**Problem to solve:**
Return every line of the listing below so that it matches the original exactly.

**Supplied material:**
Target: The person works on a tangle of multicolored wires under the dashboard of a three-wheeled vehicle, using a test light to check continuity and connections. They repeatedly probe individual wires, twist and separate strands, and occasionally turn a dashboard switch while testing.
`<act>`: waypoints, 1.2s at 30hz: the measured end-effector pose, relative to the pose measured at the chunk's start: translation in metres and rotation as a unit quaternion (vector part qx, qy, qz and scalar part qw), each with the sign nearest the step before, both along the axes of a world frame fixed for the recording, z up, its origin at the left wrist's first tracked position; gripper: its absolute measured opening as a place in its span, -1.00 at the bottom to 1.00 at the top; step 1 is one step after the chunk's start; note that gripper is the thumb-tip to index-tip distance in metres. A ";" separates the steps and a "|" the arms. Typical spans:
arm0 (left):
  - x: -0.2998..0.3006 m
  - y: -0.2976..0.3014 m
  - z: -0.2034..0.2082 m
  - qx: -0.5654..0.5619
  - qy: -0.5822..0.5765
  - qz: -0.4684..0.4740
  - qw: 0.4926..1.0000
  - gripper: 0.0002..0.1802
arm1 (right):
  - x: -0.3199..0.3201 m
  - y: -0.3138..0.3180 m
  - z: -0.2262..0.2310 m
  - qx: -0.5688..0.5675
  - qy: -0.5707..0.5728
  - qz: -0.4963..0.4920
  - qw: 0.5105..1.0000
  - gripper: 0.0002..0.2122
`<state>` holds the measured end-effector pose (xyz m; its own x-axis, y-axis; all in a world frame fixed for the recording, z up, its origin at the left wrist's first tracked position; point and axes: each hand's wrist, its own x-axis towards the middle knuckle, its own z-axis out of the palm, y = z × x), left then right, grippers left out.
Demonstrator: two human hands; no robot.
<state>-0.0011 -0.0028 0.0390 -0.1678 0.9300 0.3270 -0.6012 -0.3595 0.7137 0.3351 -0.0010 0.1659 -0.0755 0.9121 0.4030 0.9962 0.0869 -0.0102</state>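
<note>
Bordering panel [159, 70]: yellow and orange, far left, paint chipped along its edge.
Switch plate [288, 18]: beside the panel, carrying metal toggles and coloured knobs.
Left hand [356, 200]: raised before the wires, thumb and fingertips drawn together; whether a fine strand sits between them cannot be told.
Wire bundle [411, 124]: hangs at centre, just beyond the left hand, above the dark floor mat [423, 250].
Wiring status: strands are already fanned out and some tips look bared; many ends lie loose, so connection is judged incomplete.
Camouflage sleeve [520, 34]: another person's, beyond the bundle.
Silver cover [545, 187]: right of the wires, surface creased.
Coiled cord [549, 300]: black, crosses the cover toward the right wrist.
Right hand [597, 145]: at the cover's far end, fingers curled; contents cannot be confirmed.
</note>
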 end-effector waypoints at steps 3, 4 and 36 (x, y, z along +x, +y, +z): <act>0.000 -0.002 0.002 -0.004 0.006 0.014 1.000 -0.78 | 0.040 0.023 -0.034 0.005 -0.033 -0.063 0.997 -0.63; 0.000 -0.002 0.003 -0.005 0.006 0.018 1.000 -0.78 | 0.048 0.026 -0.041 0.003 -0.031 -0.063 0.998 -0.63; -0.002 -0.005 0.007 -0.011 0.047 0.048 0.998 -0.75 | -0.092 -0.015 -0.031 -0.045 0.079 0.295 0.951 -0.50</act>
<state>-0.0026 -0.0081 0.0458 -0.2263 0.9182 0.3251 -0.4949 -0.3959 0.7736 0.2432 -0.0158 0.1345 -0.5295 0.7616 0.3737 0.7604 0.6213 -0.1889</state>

**Answer to this exercise:**
Target: The person works on a tangle of multicolored wires under the dashboard of a three-wheeled vehicle, using a test light to check continuity and connections. They repeatedly probe individual wires, twist and separate strands, and occasionally turn a dashboard switch while testing.
`<act>`: waypoints, 1.2s at 30hz: the measured end-effector pose, relative to the pose measured at the chunk's start: translation in metres and rotation as a unit quaternion (vector part qx, qy, qz and scalar part qw), each with the sign nearest the step before, both along the axes of a world frame fixed for the recording, z up, its origin at the left wrist's first tracked position; gripper: its absolute measured opening as a place in its span, -1.00 at the bottom to 1.00 at the top; step 1 is one step after the chunk's start; note that gripper is the thumb-tip to index-tip distance in metres. A ";" separates the steps and a "|" the arms. Typical spans:
arm0 (left):
  - x: -0.2998..0.3006 m
  - y: -0.2976..0.3014 m
  - z: -0.2034..0.2082 m
  - qx: -0.5654..0.5619
  - qy: -0.5822..0.5765
  - qz: -0.4684..0.4740
  - qw: 0.4926..1.0000
  - gripper: 0.0002..0.1802
arm1 (right):
  - x: -0.3199..0.3201 m
  - y: -0.3138..0.3180 m
  - z: -0.2262..0.2310 m
  - qx: -0.5688..0.5675
  - qy: -0.5707..0.5728
  - qz: -0.4963..0.4920
  - qw: 0.5105..1.0000
  - gripper: 0.0002..0.2122
`<state>` holds the measured end-effector pose (xyz m; its own x-axis, y-axis; all in a world frame fixed for the recording, z up, its origin at the left wrist's first tracked position; point and axes: each hand's wrist, its own x-axis towards the middle knuckle, its own z-axis out of the palm, y = z × x), left then right, grippers left out.
Demonstrator: two human hands; no robot.
<state>-0.0011 -0.0028 0.0390 -0.1678 0.9300 0.3270 -0.6012 -0.3595 0.7137 0.3351 -0.0010 0.1659 -0.0755 0.9121 0.4030 0.9962 0.0869 -0.0102</state>
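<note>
Bordering panel [159, 70]: yellow and orange, far left, paint chipped along its edge.
Switch plate [288, 18]: beside the panel, carrying metal toggles and coloured knobs.
Left hand [356, 200]: raised before the wires, thumb and fingertips drawn together; whether a fine strand sits between them cannot be told.
Wire bundle [411, 124]: hangs at centre, just beyond the left hand, above the dark floor mat [423, 250].
Wiring status: strands are already fanned out and some tips look bared; many ends lie loose, so connection is judged incomplete.
Camouflage sleeve [520, 34]: another person's, beyond the bundle.
Silver cover [545, 187]: right of the wires, surface creased.
Coiled cord [549, 300]: black, crosses the cover toward the right wrist.
Right hand [597, 145]: at the cover's far end, fingers curled; contents cannot be confirmed.
</note>
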 end-effector waypoints at steps 3, 4 and 36 (x, y, z along +x, +y, +z): <act>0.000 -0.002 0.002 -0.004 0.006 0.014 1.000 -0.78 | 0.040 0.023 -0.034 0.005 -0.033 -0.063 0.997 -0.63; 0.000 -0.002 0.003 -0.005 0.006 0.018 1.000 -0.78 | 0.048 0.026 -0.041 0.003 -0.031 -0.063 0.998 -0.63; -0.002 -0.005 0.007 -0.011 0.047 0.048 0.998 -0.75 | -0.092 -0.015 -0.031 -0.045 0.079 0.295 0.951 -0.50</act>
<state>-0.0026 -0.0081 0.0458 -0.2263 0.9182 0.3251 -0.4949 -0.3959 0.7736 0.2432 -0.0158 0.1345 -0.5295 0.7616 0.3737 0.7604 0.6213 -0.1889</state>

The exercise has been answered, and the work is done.